En mémoire de Satoshi Kon
Si l’on rappelle ces quatre titres, Perfect Blue, Millenium Actress, Tokyo Godfathers et Paprika, un nom vous vient immédiatement à l’esprit : Satoshi Kon. C’est pour parfaire la connaissance ce très grand de l’anime que Julien Sévenon nous présente Satoshi Kon, Rêver la réalité, bel album de 230 pages, illustré en particulier de croquis et storyboards du réalisateur. Très documenté, et riche d’une courte interview réalisé à la sortie en France de Paprika, l’étude de Sévenon s’attarde sur les influences engrangées par une réalisateur pourtant si personnel : Otomo bien sûr, avec qui il a collaboré à maintes reprises, notamment sur le collectif Memories en 1993, Philip K. Dick pour sa façon de parasiter le réel par des rêves ou des fantasmes (Perfect Blue) mais aussi le cinéma hollywoodien des années 50, dont on trouve la trace dans le cirque et la «parade des déchets» de Paprika, qui viennent de Sous le plus grand château du monde. «Pourtant, écrit l’auteur, Kon laisse derrière lui une œuvre relativement mince, surtout si on la compare à moult de ses compatriotes : une quinzaine de courtes histoires dessinées, un manga complet, deux inaboutis, une série anime [il s’agit du thriller Paranoia Agent] et quatre longs-métrages (qui) se sont immédiatement imposés comme des classiques ». Car, né en 1963, Kon décède des suites d’un cancer en août 2010, à l’âge de 47 ans, en pleine préparation de ce qui aurait dû être son cinquième film, The Dreaming Machine, histoire d’un groupe de robots partants à l’aventure sur une Terre dépourvue d’humanité, et qui restera inachevé. Un regret, que les pages de l’album, si elles nous enchantent, ne font que raviver (CineExploitation).

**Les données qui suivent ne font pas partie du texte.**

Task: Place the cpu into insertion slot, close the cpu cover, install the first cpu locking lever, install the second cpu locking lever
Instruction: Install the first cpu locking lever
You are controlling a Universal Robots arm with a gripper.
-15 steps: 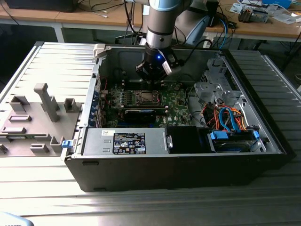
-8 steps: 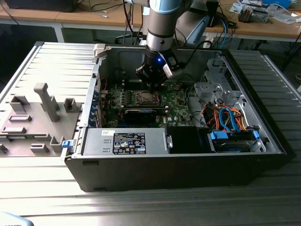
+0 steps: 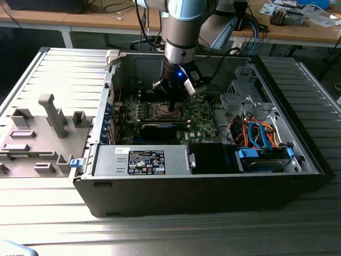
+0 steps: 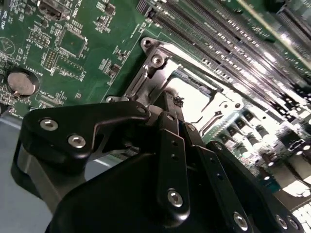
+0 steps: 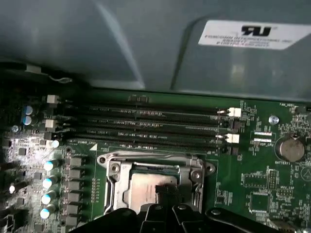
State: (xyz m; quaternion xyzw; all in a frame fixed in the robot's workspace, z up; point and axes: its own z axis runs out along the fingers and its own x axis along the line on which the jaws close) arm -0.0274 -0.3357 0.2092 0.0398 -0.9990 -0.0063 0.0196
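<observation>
Here my pincer (image 4: 171, 104) hangs low over the insertion slot (image 5: 154, 183), fingers together and empty. The cpu (image 5: 146, 190) seems seated under the cpu cover (image 4: 194, 92); I judge the levers remain.

- In the exterior view the room light is even and quite bright; the inside of the computer case (image 3: 213, 176) is darker, in shadow.
- A blue light glows on the arm, near its wrist.
- In the second wrist view strong glare burns out the cpu cover (image 4: 204, 97) and the memory slots (image 4: 233, 43); the gripper (image 4: 170, 104) is dark.
- The first wrist view is dim and a little soft.
</observation>
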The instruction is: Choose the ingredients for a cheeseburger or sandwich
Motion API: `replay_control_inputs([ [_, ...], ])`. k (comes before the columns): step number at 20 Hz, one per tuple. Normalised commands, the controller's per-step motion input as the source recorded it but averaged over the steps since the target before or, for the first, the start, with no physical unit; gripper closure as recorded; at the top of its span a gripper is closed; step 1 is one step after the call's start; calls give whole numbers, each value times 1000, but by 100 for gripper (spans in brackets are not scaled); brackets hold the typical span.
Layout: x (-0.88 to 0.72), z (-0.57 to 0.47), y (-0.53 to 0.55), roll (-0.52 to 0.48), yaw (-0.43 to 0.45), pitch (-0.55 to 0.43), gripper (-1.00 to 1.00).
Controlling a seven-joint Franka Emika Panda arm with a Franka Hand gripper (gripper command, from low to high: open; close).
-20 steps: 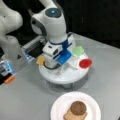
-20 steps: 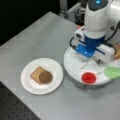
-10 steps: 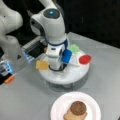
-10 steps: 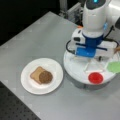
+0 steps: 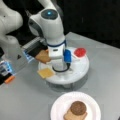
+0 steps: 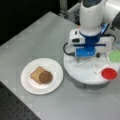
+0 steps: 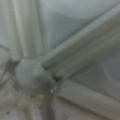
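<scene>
Looking nearest you, the plate (image 5: 60,105) on the surface (image 5: 25,100) carries a bread square (image 5: 72,116) with the patty (image 5: 78,108) on top. Beyond it, the round tray (image 5: 80,71) holds cheese (image 5: 46,72) at 9 o'clock, a second bread (image 5: 43,56) at 10 and the red disc (image 5: 80,52) at 1; the leaf (image 6: 115,55) shows in a front view. Your gripper (image 5: 60,67) sits low over the tray's middle; you cannot tell how wide it stands. The wrist view shows only the tray's ribs (image 7: 82,53).
</scene>
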Motion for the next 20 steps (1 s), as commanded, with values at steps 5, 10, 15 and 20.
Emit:
replay_control_inputs([
  [5, 100, 108, -64, 135, 316, 111, -100],
  [10, 47, 93, -102, 123, 90, 108, -100],
  [15, 31, 206, -99, 123, -21, 122, -100],
  [20, 4, 658, -90, 139, -326, 196, -100],
])
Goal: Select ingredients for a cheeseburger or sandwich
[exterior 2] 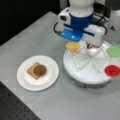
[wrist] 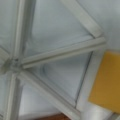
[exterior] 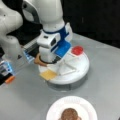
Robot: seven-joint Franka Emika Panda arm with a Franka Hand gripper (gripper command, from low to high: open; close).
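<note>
While the arm hangs low over the white divided tray (exterior 2: 85, 72), its gripper (exterior 2: 86, 46) sits down among the tray's raised dividers, and whether its fingers are parted or closed cannot be told. In the wrist view only the dividers (wrist: 60, 53) and the yellow cheese square (wrist: 106, 80) show. In both front views the cheese lies in the compartment just beside the gripper, on the side nearer the plate. A red round piece (exterior 2: 112, 70) and a green piece (exterior 2: 114, 51) fill compartments on a front view's right. A tan-brown piece (exterior: 38, 61) lies by the gripper at the tray's edge. Well apart from the tray, the white round plate (exterior 2: 26, 81) carries a bread slice (exterior 2: 31, 70) with the dark brown patty (exterior 2: 40, 70) on top. No writing can be read.
</note>
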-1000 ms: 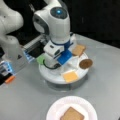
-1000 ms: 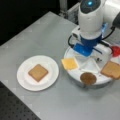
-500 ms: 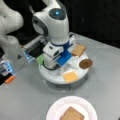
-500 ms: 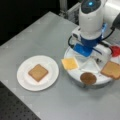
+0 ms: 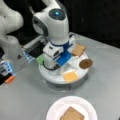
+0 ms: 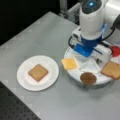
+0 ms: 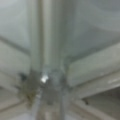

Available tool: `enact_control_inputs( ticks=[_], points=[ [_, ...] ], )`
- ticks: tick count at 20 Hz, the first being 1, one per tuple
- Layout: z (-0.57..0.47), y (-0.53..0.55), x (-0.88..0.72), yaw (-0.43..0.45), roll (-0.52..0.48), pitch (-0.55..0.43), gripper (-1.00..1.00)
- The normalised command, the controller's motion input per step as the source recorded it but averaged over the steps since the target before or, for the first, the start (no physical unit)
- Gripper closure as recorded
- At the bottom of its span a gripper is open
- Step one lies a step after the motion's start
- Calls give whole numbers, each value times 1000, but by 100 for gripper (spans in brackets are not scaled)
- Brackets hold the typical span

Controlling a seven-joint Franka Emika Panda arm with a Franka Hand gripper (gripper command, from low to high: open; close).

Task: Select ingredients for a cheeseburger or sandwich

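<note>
**Arm bent steeply down, wrist low**

In both front views the white Panda arm reaches down from above, its last joint pointing straight downward, a blue light glowing on the top of the rounded wrist housing. The gripper (image 5: pixel 53 65) hangs low under the wrist, with a blue plate on its side. The fingers themselves are hidden beneath the hand body.

Two opposed high front views share tray (image 5: pixel 53 77), wrist close.
</note>
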Motion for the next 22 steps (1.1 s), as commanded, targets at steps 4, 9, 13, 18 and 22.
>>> enact_control_inputs(
  ticks=[4,9,13,18,22],
  points=[
    [-162,48,-283,36,40,-255,-100],
    [-144,31,-294,63,39,-241,-100],
    [-194,23,-314,193,15,-291,-100],
    [-227,21,-354,238,21,-298,-100],
    [-254,29,-372,194,35,-267,-100]
  ],
)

L’Empire Aztèque en images
L’immense cité de Tenochtitlan, capitale de l’empire aztèque, bruit de l’édification d’un temple qui devra être un magnifique joyau. Cependant, aux alentours de la cité, les cadavres momifiés de jeunes filles sont découverts. Assassinats, méfaits d’une créature monstrueuse ? Deux enquêteurs, l’un officiel, Serpent, et un autre, Œil-Lance, mandaté par un membre du conseil qui flaire un complot, vont se lancer sur la trace du mystère, le fait que les deux jeunes hommes sont amis d’enfance n’arrangeant pas les choses. Conçue comme une trilogie, Le Serpent et la Lance, dont vient de paraître le second tome, Maison vide, qui peut se lire indépendamment, est signé Hub qui, avec les couleurs éclatantes de Li, nous offre sur 112 pages où se bousculent une multitude de personnages un panorama très documenté de la vie d’une cité aztèque au XVe siècle, donc au sommet de sa puissance. De nombreuses notes traduisant les mots idiomatiques des dialogues accentuent la réalité de cette plongée archéologique, pour un récit qui, malgré son côté dramatique, reste très soft, donc plutôt destiné à ce qu’on appelle les «jeunes adultes» (Delcourt).